Immer wieder blickte sie zurück zu dem ockerfarbenen Segel und vergewisserte sich, dass es straff vorgewölbt im Wind stand. Das kanaanitische Handelsschiff war nicht so schwerfällig, wie es den Anschein gehabt hatte, als sie das Deck betreten und einen Blick in den prall gefüllten Laderaum geworfen hatte. Der Schiffsführer hatte ihr versichert, dass eine schwere Ladung durchaus nicht mit einem Verlust an Geschwindigkeit einherging.
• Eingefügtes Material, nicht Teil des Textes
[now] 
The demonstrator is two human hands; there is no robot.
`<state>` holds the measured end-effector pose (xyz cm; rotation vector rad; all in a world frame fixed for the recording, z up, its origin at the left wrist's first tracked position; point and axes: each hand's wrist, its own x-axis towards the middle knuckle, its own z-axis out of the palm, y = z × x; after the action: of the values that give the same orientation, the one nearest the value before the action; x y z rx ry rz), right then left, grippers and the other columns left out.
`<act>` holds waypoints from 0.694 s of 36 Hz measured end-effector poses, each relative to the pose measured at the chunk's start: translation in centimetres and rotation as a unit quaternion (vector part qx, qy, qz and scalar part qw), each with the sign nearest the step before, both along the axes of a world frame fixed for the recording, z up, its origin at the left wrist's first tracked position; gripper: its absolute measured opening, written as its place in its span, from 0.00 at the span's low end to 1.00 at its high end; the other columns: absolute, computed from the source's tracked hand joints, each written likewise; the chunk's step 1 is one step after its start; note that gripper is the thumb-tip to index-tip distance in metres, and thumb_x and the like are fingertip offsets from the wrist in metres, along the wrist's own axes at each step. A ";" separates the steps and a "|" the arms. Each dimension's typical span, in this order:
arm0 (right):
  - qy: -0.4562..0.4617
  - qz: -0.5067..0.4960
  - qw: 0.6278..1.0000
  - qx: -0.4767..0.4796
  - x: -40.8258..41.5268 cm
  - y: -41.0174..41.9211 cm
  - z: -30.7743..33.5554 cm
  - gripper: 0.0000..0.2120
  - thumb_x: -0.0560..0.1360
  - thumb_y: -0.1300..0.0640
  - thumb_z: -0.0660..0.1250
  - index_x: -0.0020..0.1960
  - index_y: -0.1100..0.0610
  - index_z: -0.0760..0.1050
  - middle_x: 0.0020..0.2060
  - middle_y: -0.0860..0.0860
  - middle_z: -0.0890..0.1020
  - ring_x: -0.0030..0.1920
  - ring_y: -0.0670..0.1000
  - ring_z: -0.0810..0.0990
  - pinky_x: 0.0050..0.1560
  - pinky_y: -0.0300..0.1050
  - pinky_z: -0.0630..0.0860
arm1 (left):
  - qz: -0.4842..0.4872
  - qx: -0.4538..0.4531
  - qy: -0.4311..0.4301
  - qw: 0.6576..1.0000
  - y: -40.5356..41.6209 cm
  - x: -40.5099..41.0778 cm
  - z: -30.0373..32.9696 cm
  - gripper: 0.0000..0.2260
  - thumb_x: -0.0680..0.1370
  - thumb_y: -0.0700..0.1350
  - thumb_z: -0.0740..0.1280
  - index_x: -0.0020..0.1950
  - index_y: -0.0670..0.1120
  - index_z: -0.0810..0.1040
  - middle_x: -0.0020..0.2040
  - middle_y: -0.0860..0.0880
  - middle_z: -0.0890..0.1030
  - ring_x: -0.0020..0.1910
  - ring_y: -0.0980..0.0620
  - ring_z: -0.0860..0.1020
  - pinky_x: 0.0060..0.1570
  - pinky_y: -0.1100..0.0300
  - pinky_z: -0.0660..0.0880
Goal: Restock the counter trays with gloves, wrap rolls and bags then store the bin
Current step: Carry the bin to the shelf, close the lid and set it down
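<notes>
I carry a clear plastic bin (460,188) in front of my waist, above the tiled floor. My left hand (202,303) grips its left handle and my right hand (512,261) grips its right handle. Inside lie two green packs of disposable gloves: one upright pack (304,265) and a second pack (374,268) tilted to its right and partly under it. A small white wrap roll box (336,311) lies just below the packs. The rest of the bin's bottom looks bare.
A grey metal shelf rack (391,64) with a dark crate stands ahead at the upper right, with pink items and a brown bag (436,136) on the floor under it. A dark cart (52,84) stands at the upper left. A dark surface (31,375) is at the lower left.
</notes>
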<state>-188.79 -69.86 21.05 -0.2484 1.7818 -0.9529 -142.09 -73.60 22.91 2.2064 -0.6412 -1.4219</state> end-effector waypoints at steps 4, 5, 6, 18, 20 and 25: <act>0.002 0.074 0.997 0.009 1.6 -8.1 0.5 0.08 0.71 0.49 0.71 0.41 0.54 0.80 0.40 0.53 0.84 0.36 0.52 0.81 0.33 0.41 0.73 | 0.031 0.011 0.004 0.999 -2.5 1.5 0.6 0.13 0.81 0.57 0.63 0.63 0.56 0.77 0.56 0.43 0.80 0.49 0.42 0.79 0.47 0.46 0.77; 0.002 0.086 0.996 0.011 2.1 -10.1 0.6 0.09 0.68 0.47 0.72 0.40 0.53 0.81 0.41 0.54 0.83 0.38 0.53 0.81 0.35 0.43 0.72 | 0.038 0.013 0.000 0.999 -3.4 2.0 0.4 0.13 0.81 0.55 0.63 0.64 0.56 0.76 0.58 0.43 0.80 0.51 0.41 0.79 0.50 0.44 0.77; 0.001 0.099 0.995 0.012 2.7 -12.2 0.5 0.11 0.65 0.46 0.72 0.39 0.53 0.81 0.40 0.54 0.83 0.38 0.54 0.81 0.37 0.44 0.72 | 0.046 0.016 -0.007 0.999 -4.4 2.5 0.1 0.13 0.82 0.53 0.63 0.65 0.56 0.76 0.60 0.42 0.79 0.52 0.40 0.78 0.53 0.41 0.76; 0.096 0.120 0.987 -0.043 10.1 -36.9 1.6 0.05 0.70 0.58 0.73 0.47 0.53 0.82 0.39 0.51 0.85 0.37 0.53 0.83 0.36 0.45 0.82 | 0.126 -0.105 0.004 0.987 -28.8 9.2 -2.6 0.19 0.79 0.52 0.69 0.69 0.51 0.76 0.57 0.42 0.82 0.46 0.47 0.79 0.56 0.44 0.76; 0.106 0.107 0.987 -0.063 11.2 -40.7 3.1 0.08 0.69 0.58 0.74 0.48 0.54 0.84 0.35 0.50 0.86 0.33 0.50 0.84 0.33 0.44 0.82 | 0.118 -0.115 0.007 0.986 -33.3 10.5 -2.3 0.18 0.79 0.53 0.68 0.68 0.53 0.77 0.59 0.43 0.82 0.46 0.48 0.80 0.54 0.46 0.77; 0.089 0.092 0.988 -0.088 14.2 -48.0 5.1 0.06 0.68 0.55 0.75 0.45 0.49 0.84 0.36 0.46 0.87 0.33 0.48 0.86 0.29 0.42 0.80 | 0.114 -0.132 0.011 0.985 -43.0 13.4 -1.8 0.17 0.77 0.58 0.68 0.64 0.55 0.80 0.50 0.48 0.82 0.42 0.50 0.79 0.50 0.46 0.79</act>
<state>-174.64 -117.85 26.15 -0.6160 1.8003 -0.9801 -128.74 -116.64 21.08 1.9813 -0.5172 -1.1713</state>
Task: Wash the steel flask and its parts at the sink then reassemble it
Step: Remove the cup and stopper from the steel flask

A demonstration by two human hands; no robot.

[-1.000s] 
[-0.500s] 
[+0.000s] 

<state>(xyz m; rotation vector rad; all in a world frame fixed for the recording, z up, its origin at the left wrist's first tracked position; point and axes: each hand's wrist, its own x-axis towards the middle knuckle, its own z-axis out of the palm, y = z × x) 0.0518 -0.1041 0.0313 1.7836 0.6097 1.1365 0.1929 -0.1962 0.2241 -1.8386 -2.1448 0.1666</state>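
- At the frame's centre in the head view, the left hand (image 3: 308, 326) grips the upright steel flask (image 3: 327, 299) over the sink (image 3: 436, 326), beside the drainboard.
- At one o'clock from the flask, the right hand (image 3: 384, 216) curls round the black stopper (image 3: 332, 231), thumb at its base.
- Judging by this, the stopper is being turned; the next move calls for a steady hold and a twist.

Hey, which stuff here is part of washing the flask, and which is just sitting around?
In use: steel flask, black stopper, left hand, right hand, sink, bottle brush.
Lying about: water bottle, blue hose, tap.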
Bereits heute Nachmittag würden sie am Zielhafen anlegen, einer kleinen achaiischen Stadt, die all die Zinnbarren kaufte, die jetzt im Rumpf lagerten, dazu Stoffballen, versiegelte Krüge mit Olivenöl und Kisten mit Dörrfisch.
„Die Stoffe sind für Knossos bestimmt, sie werden in der achaiischen Stadt nur gelagert“, erklärte Buriaschs Gehilfe, ein junger Mann, der noch nicht mit der wohlbeleibten Figur seines Herrn aufwarten konnte, dafür reichlich mit dem Stolz der kanaanitischen Handelsherren. Da die drei Gäste ihm anvertraut waren, legte er alle gebotene Höflichkeit an den Tag, hatte aber deutlich sein Unverständnis dargelegt, weil sie umsonst reisen durften.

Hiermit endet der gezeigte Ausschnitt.